Huang Qinyuan, Xie Luofeng, Yin Guofu, Ran Maoxia, Liu Xin, Zheng Jie
School of Automation and Information Engineering, Sichuan University of Science and Engineering, Zigong, Sichuan 643000, PR China; Department of Chemical and Biomolecular Engineering, The University of Akron, Akron, OH, 44325, USA.
School of Manufacturing Science and Engineering, Sichuan University, Chengdu 610065, PR China.
ISA Trans. 2020 Jul;102:347-364. doi: 10.1016/j.isatra.2020.02.036. Epub 2020 Mar 7.
An accurate, rapid signal analysis is crucial in the acoustic-based detection for internal defects in arc magnets. Benefiting from the adaptive decomposition without the mode mixing, variational mode decomposition (VMD), has emerged as a promising technology for processing and analyzing acoustic signals. However, improper parameter settings are the root cause of inaccurate VMD results, while existing optimization methods for VMD parameters are only applicable to a single signal with exclusive signal characteristics, rather than different signals with similar features. Therefore, we developed a new acoustic signal analysis method combining VMD, beetle antennae search (BAS), and naive Bayes classification (NBC), and then applied it for detecting internal defects of arc magnets. In this method, multiple optimizations for different signals are simplified to a one-time optimization for the whole signal group by a specially designed parameter-related fitness function. Since the coordinates of the function maximum value in a parameter space correspond to the unified parameter setting generating the overall optimal processing effect for all signals, BAS is introduced to achieve a rapid search of coordinates. With the obtained unified parameter setting, each acoustic signal of arc magnets can be consistently processed by VMD. Next, two modes stemmed from VMD are screened out by an energy threshold, and their specific frequency information is extracted as features representing the internal defects. NBC is carried out to learn and identify the extracted features. The experimental validation of the proposed method was conducted by detecting various arc magnets. Experimental results indicate that the identification accuracy reaches 100% and the detection speed per a single arc magnet approximately ranges between 1.7 and 4.5 s. This work provides not only a new strategy for the parameter optimization of VMD, but also a practical solution for the internal defect detection of arc magnets.
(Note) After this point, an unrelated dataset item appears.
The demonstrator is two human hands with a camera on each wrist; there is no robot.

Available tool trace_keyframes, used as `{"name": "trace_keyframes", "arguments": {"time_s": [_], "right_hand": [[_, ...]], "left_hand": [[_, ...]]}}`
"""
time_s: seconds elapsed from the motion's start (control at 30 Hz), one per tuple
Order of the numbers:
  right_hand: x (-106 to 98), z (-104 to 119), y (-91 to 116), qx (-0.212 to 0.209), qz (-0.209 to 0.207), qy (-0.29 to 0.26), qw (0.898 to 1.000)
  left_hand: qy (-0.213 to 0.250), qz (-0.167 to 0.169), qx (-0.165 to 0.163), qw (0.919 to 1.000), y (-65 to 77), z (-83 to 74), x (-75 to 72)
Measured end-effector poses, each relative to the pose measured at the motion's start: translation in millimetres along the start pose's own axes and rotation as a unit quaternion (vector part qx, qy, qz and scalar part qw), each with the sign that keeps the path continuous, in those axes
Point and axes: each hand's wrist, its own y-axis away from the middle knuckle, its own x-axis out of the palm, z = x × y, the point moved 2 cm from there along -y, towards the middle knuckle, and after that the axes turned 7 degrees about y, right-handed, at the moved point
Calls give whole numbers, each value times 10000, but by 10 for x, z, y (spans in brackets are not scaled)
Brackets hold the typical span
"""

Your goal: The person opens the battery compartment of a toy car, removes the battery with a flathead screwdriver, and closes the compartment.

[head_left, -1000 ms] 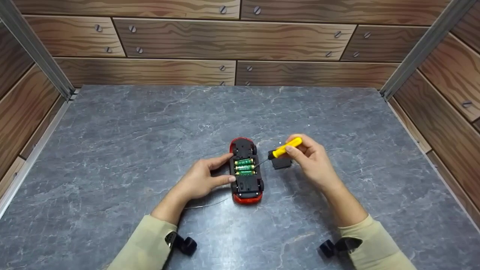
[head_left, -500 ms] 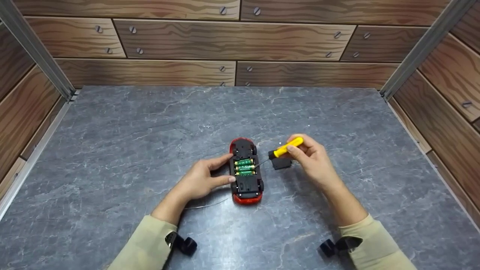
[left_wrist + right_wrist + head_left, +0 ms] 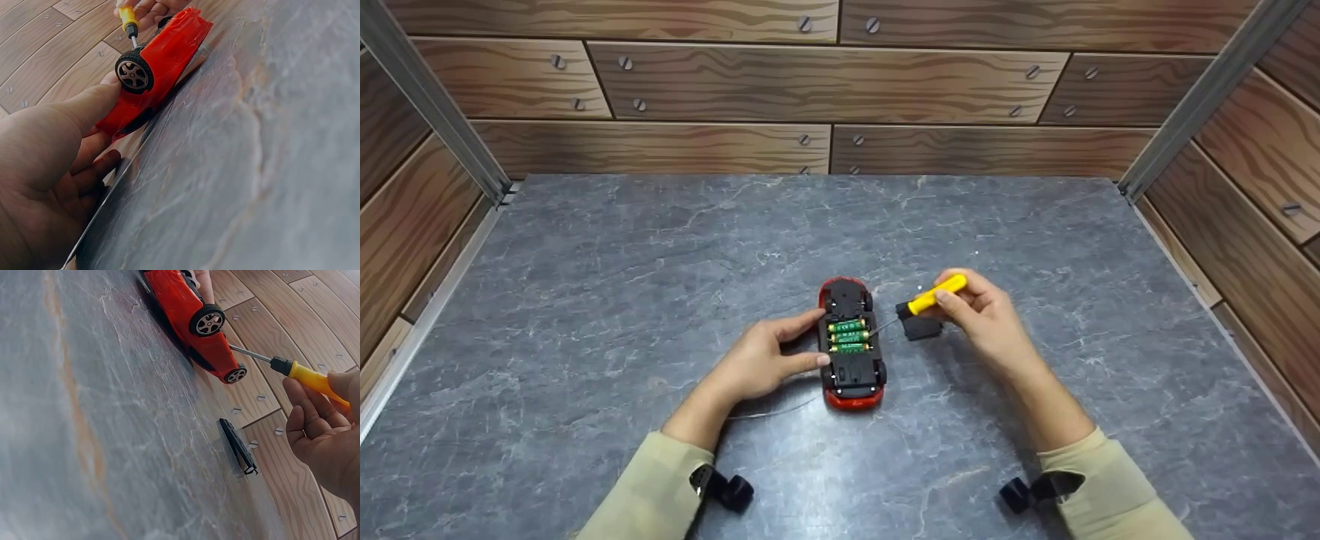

准确、快速的信号分析对于基于声学的弧形磁体内部缺陷检测至关重要。变分模态分解(VMD)受益于无模式混叠的自适应分解,已成为一种用于处理和分析声学信号的有前途的技术。然而,参数设置不当是VMD结果不准确的根本原因,而现有的VMD参数优化方法仅适用于具有独特信号特征的单个信号,而非具有相似特征的不同信号。因此,我们开发了一种结合VMD、甲虫触角搜索(BAS)和朴素贝叶斯分类(NBC)的新型声学信号分析方法,并将其应用于检测弧形磁体的内部缺陷。在该方法中,通过专门设计的与参数相关的适应度函数,将针对不同信号的多次优化简化为对整个信号组的一次性优化。由于参数空间中函数最大值的坐标对应于为所有信号产生整体最优处理效果的统一参数设置,因此引入BAS以实现坐标的快速搜索。利用获得的统一参数设置,VMD可以对弧形磁体的每个声学信号进行一致的处理。接下来,通过能量阈值筛选出VMD产生的两种模态,并提取其特定频率信息作为表示内部缺陷的特征。进行NBC以学习和识别提取的特征。通过检测各种弧形磁体对所提方法进行了实验验证。实验结果表明,识别准确率达到100%,单个弧形磁体的检测速度约在1.7至4.5秒之间。这项工作不仅为VMD的参数优化提供了一种新策略,也为弧形磁体内部缺陷检测提供了一种实用解决方案。